Information regarding input (d): In a study comparing means from independent groups, the population standardized mean difference is defined as $$\delta= \frac{\mu_{2}-\mu_{1}} {\sigma}$$ where $\mu_{2}$ is the population mean of the second group, $\mu_{1}$ is the population mean of the first group, and $\sigma$ is the population standard deviation (assuming $\sigma_{2}$ = $\sigma_{1}$). The estimate of $\delta$ from independent groups is defined as $$d= \frac{\bar Y_{2}-\bar Y_{1}} {S_{within}}$$ where $\bar Y_{2}$ and $\bar Y_{1}$ are the sample means in each group and $S_{within}$ is the standard deviation pooled across both groups and is defined as $$S_{within}= \sqrt{\frac{(n_{1}-1)S^2_{1}+(n_{2}-1)S^2_{2}} {n_{1}+n_{2}-2}}$$ where $n_{1}$ and $n_{2}$ are the sample sizes of group 1 and 2 respectively and $S^2_{1}$ and $S^2_{2}$ are the standard deviations of each group.
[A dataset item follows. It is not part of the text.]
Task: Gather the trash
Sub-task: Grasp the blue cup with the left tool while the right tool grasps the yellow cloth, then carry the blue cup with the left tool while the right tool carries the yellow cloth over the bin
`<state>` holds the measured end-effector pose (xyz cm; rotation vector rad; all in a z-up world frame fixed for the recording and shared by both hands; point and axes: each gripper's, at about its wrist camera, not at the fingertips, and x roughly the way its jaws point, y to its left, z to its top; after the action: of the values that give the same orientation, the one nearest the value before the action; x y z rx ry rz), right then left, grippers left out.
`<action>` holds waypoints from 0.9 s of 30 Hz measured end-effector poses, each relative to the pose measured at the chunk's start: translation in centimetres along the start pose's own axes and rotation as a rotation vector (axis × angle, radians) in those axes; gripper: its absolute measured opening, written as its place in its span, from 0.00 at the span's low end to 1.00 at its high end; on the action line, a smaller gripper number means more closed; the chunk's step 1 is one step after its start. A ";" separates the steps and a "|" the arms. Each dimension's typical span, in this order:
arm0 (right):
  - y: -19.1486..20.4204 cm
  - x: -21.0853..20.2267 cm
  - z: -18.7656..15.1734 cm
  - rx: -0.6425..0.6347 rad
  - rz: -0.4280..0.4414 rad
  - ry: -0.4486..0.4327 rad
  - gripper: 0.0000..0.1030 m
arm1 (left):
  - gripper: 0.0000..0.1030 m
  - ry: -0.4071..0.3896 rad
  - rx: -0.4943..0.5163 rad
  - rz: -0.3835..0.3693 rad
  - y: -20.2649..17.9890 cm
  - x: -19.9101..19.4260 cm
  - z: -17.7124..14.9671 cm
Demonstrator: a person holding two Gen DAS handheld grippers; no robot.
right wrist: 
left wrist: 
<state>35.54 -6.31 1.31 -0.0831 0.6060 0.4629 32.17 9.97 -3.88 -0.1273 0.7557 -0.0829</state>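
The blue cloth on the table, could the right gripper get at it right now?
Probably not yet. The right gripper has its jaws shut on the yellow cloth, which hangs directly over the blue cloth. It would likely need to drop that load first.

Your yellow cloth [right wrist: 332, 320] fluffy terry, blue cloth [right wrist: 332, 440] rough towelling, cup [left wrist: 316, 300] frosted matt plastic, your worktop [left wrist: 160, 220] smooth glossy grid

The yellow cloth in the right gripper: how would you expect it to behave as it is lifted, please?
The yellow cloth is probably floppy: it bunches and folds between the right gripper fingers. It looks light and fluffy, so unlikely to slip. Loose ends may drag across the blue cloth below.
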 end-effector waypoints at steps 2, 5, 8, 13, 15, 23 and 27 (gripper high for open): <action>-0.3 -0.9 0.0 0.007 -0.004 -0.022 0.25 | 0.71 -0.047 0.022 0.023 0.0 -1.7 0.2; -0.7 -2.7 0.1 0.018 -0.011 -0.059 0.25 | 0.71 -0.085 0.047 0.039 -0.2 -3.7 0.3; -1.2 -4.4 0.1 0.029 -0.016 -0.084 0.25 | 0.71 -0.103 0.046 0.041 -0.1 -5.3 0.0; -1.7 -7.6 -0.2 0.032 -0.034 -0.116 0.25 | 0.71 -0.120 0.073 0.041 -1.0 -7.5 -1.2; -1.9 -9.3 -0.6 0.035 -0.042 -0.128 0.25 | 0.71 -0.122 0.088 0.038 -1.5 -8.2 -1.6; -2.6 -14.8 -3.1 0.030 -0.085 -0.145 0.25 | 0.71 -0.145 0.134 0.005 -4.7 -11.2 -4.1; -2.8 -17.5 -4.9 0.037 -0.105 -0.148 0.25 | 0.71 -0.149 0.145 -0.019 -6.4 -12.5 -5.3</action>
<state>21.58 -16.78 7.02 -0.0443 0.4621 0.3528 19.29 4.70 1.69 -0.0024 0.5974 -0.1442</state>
The variance of $d$ is then defined as $$v_{d}= \frac{n_{1}+n_{2}} {n_{1}n_{2}}+ \frac{d^2} {2(n_{1}n_{2})}$$

References

Borenstein (2009). Effect sizes for continuous data. In H. Cooper, L. V. Hedges, & J. C. Valentine (Eds.), The handbook of research synthesis and meta analysis (pp. 279-293). New York: Russell Sage Foundation.